• TASK REQUIREMENTS: Going through the listing below, work out how many lines include "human" and give that number by itself.
*** SUPPLIED MATERIAL ***
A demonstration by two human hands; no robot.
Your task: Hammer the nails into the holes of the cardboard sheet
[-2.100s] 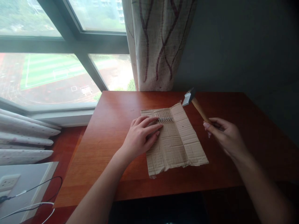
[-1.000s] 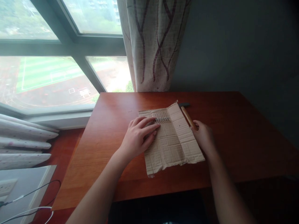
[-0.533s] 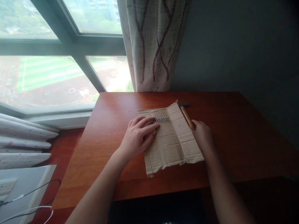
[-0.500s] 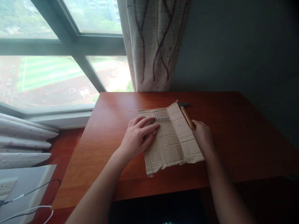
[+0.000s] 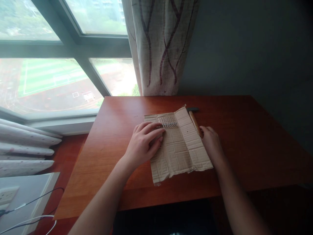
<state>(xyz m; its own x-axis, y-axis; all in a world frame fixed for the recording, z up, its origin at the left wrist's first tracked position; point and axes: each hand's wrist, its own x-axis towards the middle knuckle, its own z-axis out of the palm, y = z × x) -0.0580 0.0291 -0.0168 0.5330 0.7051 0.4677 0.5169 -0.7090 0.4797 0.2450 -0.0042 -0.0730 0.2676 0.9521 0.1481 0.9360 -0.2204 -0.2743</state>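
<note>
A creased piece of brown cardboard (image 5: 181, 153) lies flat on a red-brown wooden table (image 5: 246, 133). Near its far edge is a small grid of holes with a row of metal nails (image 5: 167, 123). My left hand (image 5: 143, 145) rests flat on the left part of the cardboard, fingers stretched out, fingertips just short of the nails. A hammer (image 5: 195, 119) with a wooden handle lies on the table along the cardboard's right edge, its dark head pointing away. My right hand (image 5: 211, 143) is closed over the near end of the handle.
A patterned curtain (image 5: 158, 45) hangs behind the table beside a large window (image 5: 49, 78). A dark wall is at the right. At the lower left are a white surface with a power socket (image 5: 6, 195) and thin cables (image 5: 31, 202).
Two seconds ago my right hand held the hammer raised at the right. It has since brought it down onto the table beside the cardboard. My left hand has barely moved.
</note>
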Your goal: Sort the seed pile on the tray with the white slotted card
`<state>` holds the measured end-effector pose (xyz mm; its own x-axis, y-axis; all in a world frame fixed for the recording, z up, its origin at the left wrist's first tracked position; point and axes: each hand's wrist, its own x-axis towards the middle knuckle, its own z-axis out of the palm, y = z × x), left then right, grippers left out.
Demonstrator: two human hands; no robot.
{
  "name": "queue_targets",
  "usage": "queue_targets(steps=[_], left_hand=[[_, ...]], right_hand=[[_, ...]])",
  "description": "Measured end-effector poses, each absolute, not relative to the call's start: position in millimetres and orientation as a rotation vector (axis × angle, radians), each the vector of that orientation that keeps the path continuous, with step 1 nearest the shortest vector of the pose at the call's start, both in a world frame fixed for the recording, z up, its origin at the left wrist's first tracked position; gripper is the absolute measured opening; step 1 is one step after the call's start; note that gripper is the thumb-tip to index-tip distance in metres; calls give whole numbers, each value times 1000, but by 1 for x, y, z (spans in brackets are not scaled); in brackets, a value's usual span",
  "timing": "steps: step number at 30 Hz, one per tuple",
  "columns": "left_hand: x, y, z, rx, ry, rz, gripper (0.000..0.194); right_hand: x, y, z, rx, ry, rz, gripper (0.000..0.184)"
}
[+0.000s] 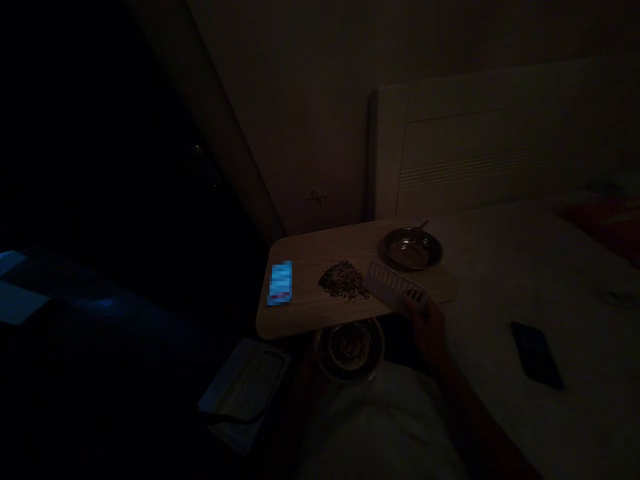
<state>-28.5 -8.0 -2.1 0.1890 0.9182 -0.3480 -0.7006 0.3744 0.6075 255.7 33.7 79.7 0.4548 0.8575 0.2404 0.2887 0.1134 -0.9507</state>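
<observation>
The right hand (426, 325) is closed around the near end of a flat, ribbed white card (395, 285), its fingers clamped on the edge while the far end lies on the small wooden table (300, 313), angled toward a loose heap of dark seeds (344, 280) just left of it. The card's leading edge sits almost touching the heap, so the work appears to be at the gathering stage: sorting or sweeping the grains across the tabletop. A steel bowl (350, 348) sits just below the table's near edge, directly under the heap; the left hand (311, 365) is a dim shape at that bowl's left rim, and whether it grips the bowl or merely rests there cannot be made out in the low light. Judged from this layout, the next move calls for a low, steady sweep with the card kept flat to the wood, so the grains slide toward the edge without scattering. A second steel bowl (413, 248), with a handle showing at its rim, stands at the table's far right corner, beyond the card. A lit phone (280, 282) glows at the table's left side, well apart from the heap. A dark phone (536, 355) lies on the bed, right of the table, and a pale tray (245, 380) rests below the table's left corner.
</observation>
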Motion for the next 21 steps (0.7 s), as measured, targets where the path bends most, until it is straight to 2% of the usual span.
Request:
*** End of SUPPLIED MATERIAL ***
• EXPECTED ANSWER: 2